Every line below that holds "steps" must be copied.

Start of Block

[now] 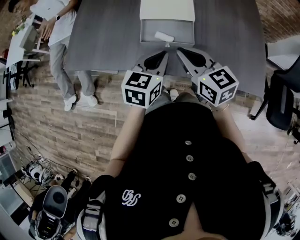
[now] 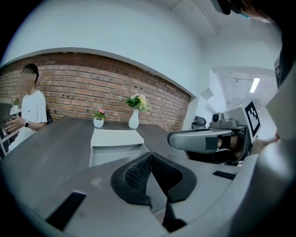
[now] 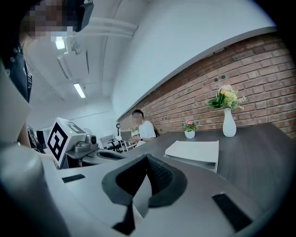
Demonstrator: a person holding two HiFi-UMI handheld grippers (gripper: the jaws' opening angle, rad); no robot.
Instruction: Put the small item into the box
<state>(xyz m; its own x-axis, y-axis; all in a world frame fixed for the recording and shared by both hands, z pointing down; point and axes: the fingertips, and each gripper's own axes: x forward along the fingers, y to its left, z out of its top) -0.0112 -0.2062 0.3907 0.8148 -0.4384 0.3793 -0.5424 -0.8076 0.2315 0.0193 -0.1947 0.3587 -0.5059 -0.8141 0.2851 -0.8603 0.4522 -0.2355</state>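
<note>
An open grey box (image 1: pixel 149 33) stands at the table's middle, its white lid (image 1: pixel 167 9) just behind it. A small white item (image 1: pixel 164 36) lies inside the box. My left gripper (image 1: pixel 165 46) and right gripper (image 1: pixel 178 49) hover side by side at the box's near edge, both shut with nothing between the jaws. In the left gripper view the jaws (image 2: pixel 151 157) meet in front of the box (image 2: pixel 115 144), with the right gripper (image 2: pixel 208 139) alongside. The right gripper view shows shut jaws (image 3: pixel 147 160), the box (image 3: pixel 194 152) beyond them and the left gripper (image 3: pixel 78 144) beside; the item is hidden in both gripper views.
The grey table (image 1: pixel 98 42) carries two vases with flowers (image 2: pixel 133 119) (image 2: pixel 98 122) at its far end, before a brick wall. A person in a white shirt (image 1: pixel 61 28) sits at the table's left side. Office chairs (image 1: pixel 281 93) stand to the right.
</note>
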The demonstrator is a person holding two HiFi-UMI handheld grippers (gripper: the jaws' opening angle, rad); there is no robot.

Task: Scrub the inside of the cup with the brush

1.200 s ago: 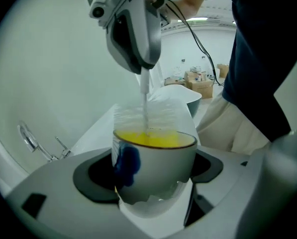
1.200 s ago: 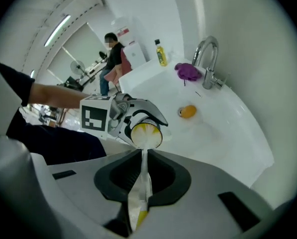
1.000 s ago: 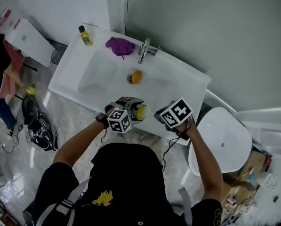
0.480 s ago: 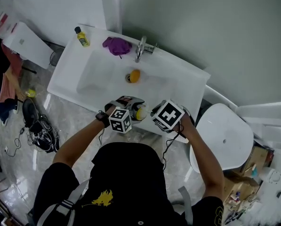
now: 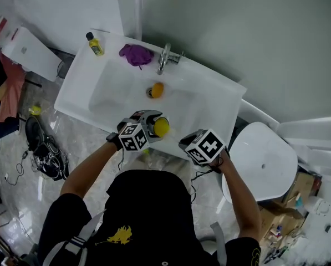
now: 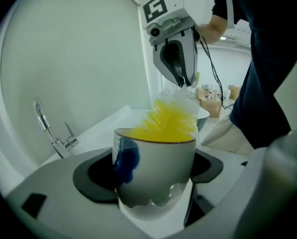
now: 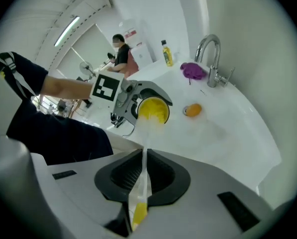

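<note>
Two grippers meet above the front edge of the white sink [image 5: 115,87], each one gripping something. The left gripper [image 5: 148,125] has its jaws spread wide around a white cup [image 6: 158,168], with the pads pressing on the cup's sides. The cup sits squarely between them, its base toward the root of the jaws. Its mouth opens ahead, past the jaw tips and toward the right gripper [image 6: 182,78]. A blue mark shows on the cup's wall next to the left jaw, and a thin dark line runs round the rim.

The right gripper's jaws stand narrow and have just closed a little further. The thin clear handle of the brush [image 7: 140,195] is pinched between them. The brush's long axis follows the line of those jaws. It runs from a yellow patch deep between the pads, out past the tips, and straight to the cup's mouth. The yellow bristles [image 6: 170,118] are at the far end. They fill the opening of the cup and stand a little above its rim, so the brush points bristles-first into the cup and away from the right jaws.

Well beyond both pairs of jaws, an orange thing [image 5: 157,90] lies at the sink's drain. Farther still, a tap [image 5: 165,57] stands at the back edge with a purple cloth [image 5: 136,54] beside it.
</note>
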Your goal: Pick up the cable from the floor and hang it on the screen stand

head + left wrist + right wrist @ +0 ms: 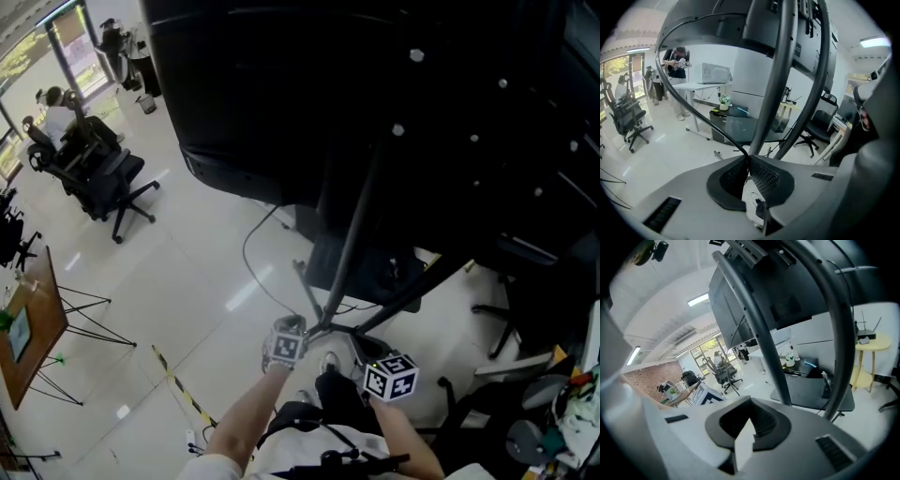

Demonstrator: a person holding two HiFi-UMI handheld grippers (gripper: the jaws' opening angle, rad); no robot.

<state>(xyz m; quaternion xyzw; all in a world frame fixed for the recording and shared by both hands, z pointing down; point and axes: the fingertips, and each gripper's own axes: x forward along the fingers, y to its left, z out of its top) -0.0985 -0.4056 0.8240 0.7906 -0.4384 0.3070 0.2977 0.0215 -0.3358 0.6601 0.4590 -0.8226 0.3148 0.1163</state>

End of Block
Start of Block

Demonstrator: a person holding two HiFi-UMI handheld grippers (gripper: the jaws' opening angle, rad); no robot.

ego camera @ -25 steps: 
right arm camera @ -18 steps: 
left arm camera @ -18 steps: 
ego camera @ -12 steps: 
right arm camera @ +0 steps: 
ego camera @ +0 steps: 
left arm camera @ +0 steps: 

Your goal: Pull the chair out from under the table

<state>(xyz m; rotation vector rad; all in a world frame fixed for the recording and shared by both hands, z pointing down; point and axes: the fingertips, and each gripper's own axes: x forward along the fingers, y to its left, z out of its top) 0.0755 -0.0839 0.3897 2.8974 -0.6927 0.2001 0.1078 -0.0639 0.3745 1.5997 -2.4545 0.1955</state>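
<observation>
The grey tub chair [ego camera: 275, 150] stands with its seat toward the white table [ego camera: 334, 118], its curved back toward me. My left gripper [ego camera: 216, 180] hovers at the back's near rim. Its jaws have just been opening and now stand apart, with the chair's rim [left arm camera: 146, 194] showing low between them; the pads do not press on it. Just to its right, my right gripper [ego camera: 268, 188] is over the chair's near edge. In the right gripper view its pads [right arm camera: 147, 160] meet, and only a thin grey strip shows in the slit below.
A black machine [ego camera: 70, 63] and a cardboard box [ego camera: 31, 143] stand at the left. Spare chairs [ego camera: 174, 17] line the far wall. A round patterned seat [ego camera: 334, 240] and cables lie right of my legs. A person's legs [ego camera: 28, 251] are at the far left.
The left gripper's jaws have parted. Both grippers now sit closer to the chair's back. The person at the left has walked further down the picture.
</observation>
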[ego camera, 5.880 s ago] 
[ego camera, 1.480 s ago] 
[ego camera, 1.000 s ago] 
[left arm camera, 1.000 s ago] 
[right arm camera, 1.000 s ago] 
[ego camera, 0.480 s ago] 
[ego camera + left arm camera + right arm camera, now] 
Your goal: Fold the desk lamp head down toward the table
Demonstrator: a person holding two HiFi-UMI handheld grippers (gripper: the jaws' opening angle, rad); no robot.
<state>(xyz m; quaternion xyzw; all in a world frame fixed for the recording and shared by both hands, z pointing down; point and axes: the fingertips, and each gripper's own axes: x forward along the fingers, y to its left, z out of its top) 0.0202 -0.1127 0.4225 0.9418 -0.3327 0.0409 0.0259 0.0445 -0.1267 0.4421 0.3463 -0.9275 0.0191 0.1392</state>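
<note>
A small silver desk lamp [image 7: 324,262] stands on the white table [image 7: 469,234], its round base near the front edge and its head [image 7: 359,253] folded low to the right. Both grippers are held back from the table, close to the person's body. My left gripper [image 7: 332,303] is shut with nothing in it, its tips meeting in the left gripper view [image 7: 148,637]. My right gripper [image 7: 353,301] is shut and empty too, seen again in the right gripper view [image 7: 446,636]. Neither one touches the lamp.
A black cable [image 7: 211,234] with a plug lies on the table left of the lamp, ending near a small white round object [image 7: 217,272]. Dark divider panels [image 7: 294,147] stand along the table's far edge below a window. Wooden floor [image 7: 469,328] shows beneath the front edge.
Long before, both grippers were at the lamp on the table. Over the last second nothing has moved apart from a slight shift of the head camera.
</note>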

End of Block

● Answer section
ego camera @ -25 steps: 
right arm camera @ -18 steps: 
left arm camera @ -18 steps: 
ego camera @ -12 steps: 
right arm camera @ +0 steps: 
ego camera @ +0 steps: 
left arm camera @ +0 steps: 

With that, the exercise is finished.